▶ WHAT IS REQUIRED
Provide only the number of lines in the following data that contain "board".

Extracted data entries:
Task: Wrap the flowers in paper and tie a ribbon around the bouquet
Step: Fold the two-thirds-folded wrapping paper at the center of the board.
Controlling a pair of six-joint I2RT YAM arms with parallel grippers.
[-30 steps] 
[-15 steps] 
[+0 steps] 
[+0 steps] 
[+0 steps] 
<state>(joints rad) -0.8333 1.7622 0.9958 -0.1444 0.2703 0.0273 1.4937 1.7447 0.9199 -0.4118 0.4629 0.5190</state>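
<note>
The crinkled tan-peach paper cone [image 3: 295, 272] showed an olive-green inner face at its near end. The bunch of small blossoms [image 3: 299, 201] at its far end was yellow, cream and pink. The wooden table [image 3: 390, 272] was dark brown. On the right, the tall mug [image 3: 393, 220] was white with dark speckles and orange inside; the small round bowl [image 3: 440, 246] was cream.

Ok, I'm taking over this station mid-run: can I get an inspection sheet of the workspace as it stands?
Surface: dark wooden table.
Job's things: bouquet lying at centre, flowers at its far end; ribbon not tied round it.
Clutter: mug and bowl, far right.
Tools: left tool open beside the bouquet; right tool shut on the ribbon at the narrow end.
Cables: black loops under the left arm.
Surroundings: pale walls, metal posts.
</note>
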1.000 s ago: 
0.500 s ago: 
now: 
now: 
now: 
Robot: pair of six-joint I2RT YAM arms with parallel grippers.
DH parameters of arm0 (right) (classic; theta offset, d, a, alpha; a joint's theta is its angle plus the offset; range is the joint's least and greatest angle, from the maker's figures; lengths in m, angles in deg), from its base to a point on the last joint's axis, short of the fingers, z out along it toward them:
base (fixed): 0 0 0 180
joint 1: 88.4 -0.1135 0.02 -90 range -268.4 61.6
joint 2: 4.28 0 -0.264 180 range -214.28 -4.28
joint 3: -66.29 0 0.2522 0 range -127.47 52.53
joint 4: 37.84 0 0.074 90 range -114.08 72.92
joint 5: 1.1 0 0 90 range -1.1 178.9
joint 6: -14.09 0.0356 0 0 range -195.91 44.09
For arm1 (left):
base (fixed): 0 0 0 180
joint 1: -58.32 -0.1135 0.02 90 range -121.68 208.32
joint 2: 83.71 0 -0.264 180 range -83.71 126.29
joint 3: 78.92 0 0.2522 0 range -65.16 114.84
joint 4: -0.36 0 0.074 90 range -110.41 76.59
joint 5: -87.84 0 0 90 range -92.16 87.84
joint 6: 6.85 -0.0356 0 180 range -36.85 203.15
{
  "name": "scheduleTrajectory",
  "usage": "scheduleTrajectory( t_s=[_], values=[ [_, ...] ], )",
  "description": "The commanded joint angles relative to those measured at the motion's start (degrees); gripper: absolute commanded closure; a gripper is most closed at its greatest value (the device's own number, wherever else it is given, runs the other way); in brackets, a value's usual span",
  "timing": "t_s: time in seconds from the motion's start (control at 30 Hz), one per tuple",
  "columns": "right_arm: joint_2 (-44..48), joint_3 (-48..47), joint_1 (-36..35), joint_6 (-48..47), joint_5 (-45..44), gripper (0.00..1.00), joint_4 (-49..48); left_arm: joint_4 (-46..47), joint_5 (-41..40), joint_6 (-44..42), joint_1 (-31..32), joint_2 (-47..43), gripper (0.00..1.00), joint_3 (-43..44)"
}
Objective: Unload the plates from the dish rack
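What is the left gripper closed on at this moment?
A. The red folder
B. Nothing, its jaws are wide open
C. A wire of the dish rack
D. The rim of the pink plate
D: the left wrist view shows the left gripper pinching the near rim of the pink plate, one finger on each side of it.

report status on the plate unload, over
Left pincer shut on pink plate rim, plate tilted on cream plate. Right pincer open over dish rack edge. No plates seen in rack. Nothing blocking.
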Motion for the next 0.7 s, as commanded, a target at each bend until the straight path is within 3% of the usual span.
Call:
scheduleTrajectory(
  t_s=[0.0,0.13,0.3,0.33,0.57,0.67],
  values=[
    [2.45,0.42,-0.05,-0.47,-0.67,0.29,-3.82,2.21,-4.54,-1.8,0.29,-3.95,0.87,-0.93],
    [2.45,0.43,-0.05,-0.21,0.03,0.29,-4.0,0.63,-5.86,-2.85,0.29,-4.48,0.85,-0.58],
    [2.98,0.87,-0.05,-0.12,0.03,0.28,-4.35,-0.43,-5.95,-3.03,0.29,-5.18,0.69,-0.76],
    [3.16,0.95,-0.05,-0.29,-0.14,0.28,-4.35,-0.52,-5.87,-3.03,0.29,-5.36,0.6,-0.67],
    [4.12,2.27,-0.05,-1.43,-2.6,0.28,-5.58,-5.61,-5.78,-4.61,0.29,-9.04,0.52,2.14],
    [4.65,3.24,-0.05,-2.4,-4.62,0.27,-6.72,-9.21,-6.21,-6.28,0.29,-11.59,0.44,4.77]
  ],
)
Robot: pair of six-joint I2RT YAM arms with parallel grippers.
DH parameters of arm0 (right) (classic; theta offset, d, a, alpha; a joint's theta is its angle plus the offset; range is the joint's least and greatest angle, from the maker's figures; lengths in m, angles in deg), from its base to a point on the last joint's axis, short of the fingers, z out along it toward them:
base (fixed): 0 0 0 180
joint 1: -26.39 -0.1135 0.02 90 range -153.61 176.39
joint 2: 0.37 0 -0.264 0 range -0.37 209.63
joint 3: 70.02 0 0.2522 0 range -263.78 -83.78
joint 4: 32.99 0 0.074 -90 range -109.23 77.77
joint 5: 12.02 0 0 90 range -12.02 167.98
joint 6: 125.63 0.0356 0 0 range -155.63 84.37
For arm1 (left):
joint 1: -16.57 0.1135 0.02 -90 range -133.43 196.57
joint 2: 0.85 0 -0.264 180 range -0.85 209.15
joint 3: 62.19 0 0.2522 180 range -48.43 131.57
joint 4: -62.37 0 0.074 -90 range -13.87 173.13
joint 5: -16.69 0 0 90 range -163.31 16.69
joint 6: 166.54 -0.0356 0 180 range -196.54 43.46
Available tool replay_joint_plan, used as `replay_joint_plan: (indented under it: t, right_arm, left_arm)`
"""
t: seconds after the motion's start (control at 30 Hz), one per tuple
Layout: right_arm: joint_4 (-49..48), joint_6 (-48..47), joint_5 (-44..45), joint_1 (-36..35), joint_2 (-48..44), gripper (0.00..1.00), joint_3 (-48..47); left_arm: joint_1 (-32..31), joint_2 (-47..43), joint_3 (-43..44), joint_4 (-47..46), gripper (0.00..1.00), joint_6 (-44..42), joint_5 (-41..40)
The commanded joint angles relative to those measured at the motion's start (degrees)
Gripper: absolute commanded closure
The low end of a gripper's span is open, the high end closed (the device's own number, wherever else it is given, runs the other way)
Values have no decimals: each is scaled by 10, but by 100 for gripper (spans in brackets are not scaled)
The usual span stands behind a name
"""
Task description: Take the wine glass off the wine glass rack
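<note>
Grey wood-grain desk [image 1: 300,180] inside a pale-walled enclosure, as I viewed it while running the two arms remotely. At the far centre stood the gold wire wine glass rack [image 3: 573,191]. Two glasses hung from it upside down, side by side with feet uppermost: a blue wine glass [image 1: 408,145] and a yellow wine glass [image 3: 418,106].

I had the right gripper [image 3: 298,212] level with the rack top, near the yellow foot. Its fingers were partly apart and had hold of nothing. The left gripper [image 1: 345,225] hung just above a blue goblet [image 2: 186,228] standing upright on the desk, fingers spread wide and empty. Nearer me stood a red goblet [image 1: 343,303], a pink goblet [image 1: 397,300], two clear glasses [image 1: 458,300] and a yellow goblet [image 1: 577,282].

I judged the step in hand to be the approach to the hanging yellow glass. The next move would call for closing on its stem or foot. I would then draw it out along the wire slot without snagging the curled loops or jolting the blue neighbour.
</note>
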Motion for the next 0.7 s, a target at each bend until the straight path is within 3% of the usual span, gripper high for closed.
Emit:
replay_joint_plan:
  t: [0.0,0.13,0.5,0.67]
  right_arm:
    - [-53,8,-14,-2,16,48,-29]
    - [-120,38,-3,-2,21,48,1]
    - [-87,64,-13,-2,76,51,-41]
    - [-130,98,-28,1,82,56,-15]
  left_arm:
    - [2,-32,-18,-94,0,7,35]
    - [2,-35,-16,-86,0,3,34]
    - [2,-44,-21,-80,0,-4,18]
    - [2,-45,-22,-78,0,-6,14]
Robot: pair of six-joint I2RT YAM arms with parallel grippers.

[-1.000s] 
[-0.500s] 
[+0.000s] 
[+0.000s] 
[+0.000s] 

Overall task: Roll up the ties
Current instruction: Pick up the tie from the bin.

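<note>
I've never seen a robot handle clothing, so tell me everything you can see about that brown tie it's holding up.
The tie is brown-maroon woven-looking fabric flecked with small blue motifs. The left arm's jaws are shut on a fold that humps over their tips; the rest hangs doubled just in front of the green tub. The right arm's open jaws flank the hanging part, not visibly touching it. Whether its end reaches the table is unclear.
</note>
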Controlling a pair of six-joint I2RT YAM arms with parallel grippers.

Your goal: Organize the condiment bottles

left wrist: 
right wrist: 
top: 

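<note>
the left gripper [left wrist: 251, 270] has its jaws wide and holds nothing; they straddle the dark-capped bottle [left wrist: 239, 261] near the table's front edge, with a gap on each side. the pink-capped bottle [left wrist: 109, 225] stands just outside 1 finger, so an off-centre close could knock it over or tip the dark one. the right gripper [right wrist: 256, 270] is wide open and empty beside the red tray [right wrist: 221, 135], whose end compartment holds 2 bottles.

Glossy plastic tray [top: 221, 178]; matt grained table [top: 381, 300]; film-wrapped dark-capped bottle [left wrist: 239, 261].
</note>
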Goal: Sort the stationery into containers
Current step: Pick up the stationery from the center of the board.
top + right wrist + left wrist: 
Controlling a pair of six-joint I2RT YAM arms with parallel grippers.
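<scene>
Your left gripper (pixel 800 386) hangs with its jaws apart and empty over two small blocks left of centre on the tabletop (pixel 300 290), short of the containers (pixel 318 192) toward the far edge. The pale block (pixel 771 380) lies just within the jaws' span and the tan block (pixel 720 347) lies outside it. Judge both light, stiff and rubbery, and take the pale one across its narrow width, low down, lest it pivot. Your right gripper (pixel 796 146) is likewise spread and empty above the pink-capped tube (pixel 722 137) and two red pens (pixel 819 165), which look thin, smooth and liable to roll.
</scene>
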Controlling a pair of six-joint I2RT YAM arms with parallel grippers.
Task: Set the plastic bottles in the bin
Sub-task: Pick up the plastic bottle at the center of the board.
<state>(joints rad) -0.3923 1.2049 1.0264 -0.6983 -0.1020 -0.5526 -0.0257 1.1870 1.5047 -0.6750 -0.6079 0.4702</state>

▶ TASK SOLUTION
3